Les choix à retenir selon votre profil
Pour les familles qui souhaitent conserver des souvenirs en format 10×15, la Canon SELPHY CP1500 reste le choix le plus cohérent : elle produit des tirages à sublimation thermique stables, résistants à l’eau et lisibles dans un album. Pour les utilisateurs qui impriment directement depuis un smartphone lors de voyages ou d’événements, la Canon SELPHY QX20 et la Fujifilm instax mini Link 3 répondent à des attentes différentes — la première vise la qualité de tirage compacte, la seconde le rendu émotionnel instantané. Pour ceux qui impriment régulièrement en grand format, l’Epson EcoTank ET-8550 et la Canon PIXMA PRO-200S adressent respectivement le volume et l’exigence colorimétrique.
Mini-imprimante, 10×15, A4 ou A3+ : quel format choisir ?

Pour smartphone, carnet et souvenirs rapides
Une imprimante photo portable correspond à un usage précis : produire des vignettes de quelques centimètres, immédiatement, sans connexion filaire ni ordinateur. L’intention n’est pas d’obtenir un tirage mural, mais un souvenir physique à glisser dans un carnet de voyage, à coller dans un journal ou à offrir sur le moment. Les tests spécialisés des Numériques distinguent nettement les technologies portables selon leur rendu, leur format et leur coût par tirage — trois critères qui varient fortement d’un modèle à l’autre.
Le guide Frandroid confirme l’intention mobile de cette catégorie : le guide Frandroid des imprimantes photo portables recense les formats disponibles et les cas d’usage associés.
Pour albums de famille et tirages 10×15
Une imprimante photo 10×15 correspond à un tout autre besoin : produire des tirages de format standard, identiques à ceux d’un laboratoire, pour des albums ou des cadres. La sublimation thermique reste la technologie de référence dans cette catégorie, avec des résultats stables en termes de rendu colorimétrique et de résistance dans le temps. Le format 10×15 reste le plus courant pour les tirages familiaux, les photos de vacances et les portraits.
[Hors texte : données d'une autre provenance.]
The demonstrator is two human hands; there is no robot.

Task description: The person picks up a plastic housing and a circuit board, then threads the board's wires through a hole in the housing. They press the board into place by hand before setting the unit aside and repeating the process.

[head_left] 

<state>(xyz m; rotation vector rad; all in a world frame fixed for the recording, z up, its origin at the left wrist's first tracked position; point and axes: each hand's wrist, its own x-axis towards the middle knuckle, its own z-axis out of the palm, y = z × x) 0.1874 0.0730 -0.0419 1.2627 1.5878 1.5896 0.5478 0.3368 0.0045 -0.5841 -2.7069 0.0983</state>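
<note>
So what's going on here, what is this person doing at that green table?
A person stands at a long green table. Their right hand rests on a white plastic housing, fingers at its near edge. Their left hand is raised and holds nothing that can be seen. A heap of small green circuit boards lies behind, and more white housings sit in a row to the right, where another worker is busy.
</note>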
Pour tirages A4, A3+ et impression à domicile
Passer à une imprimante photo A4 ou à une imprimante photo A3+ signifie changer d’échelle — et de logique. Il ne s’agit plus d’un appareil compact mais d’une machine posée sur un bureau, alimentée par des cartouches ou des réservoirs d’encre, capable de produire des tirages dignes d’un encadrement. Le choix entre A4 et A3+ dépend principalement du format de tirage maximal souhaité et de la fréquence d’impression : choisir une imprimante photo A3+ pour photographe implique de raisonner différemment sur le budget total, consommables compris.
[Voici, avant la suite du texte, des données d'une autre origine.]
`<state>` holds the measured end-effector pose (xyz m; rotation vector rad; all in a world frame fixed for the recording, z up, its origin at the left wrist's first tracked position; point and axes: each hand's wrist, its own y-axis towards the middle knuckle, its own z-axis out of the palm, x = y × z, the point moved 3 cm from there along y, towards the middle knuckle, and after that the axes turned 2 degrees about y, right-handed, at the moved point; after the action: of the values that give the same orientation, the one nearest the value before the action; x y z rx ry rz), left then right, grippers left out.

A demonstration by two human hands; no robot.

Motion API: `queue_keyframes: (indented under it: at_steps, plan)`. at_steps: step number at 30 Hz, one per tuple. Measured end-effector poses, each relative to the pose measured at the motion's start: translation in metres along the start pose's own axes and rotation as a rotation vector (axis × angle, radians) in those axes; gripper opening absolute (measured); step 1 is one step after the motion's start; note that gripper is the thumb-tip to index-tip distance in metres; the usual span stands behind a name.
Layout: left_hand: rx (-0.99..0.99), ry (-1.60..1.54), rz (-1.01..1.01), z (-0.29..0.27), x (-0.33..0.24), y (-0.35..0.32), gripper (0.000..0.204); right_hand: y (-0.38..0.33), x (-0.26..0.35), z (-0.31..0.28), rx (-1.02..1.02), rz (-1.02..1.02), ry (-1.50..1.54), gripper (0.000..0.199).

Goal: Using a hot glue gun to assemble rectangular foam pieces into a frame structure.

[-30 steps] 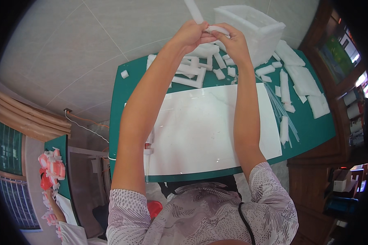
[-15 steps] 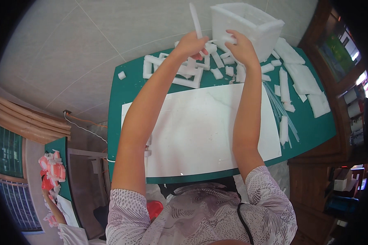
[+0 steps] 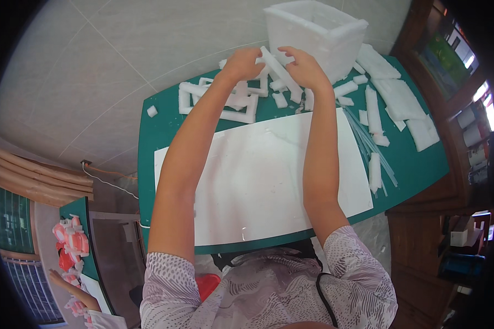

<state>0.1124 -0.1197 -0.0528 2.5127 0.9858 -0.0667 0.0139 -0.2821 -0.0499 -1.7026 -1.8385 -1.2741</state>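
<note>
My left hand is closed at the upper end of a white foam strip, its fingertips partly hidden behind the hand. The strip slants down to the right between my hands, its lower end over the loose pieces. Beside it, my right hand has thumb and forefinger apart, with nothing visible between them. White foam frames lie under and left of my left hand. Right behind my right hand stands a large white open-topped foam box.
A white board covers the near part of the green table. Foam slabs, short foam pieces and thin translucent sticks lie around it. At far left, another person's arm reaches over a second table with pink-and-white pieces.
The foam strip has swung from upright to slanting down rightward between my hands. The small white piece at my right fingertips no longer shows there. The view has shifted slightly.
</note>
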Motion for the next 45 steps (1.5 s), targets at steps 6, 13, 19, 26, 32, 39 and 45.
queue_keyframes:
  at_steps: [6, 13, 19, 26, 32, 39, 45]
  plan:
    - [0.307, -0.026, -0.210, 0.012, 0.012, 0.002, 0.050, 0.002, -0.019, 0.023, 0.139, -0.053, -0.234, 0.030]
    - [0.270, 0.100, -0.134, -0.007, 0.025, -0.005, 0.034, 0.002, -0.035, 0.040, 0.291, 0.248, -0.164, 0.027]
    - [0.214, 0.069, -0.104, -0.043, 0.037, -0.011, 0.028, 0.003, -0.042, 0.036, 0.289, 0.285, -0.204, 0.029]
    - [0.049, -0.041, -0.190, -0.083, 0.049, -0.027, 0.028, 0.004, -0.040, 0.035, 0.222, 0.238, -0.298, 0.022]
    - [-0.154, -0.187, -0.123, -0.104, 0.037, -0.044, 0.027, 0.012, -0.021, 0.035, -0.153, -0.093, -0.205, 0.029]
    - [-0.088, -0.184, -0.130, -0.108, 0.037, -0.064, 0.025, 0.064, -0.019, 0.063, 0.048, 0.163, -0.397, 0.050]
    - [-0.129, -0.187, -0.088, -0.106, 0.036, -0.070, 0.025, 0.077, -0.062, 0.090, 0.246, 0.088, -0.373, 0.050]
Instax, sublimation, ZINK ou jet d’encre : comprendre le rendu
Ce que change la technologie d’impression
Chaque technologie produit un rendu différent, et choisir sans comprendre ces différences revient à acheter une imprimante photo à sublimation thermique en croyant obtenir le résultat d’une imprimante Instax, ou inversement.
Sublimation thermiqueLa technologie qui équipe les Canon SELPHY CP1500 et QX20. L’encre est transférée sur le papier par chaleur, couche par couche. Le résultat est un tirage continu, sans grain visible, résistant à l’eau. C’est aujourd’hui la référence pour le 10×15 compact.
Film InstaxL’écosystème instax vise un rendu instantané : le film se développe après l’impression, produisant une image au format carré ou mini avec des bords blancs caractéristiques. Le rendu est délibérément différent du tirage photographique classique — plus chaud, plus contrasté, avec une vocation émotionnelle affirmée.
Technologie ZINKUne imprimante photo ZINK n’utilise ni encre ni toner : les cristaux colorants sont intégrés directement dans le papier et activés par chaleur. Le résultat est pratique — pas de consommable d’encre à gérer — mais le rendu colorimétrique et la durabilité restent en retrait par rapport à la sublimation. À considérer pour un usage très ponctuel.
Jet d’encre photo (cartouches ou réservoir)La technologie qui équipe les Canon PIXMA TS8751/TS8750 et Epson EcoTank ET-8550. Les têtes projettent des gouttes d’encre microscopiques sur le papier. Le rendu dépend du nombre d’encres (6 pour la TS8750, 6 pour l’ET-8550, 8 colorants pour la PRO-200S), du papier utilisé et de la qualité des profils couleur. C’est la seule technologie qui permet d’atteindre les formats A4 et A3+ en impression photo domestique.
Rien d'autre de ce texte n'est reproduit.